[Collected data entries]
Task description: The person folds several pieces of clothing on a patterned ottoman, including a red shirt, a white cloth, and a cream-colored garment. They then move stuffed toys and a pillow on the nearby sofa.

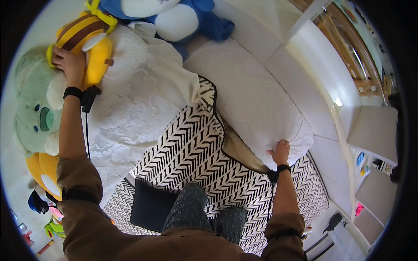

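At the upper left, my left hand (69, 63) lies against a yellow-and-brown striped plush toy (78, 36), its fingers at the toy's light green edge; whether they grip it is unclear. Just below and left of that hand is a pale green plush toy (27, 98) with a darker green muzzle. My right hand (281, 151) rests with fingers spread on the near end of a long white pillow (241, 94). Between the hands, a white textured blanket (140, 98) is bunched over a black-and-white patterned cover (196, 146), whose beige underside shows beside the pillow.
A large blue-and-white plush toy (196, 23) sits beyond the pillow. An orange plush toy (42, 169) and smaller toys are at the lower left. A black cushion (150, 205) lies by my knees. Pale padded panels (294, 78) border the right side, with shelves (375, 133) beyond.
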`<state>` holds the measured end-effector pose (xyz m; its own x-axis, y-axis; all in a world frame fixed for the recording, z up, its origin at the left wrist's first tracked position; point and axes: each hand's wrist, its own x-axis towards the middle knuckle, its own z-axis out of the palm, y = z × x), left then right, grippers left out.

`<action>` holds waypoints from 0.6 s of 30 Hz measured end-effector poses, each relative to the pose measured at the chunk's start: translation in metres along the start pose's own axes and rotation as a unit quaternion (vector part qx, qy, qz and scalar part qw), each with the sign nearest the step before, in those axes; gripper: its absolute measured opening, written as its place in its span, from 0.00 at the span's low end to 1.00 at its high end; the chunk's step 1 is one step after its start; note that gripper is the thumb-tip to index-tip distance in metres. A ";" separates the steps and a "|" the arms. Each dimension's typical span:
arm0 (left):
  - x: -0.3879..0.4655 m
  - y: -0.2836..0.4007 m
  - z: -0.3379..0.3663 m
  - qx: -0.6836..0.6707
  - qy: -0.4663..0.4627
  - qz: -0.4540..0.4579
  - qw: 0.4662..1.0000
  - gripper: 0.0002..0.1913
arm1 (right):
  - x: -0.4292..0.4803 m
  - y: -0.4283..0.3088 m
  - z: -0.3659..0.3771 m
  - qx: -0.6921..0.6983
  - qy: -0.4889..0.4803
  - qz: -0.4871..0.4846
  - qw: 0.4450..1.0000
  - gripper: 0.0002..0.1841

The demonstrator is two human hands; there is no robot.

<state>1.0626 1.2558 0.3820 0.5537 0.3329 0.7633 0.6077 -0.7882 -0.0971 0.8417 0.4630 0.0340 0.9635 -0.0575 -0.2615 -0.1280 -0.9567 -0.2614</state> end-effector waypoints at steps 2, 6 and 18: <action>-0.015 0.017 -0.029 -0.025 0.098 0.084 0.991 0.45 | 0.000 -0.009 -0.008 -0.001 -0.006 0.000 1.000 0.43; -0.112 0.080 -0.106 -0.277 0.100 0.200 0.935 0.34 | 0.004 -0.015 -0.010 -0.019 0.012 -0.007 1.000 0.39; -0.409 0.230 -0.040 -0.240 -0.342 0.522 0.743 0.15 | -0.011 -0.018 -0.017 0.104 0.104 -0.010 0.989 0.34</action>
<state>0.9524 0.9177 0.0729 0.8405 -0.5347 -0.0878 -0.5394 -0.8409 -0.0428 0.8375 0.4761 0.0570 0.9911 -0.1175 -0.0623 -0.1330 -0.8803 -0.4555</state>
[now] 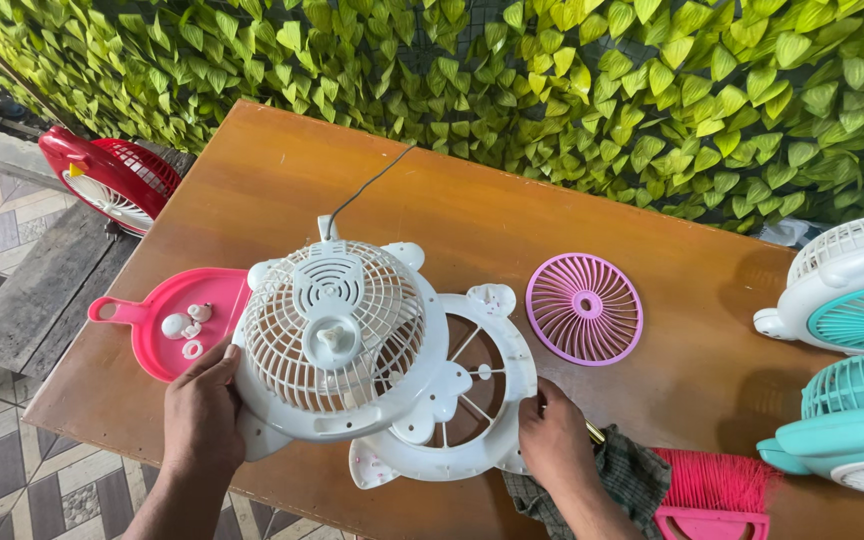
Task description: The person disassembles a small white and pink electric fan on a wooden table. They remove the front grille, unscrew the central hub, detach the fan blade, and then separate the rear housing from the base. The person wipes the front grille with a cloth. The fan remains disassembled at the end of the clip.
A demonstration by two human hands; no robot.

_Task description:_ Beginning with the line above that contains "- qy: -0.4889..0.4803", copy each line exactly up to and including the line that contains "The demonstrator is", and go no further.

_Your response:_
  - qy: -0.4889..0.4803
  - qz: -0.4871..0.4846
  - qw: 0.4450..1.0000
  - gripper: 0.0002..0.1841

The demonstrator is two human hands; there is no robot.

Whatever the exercise asked has now been answered.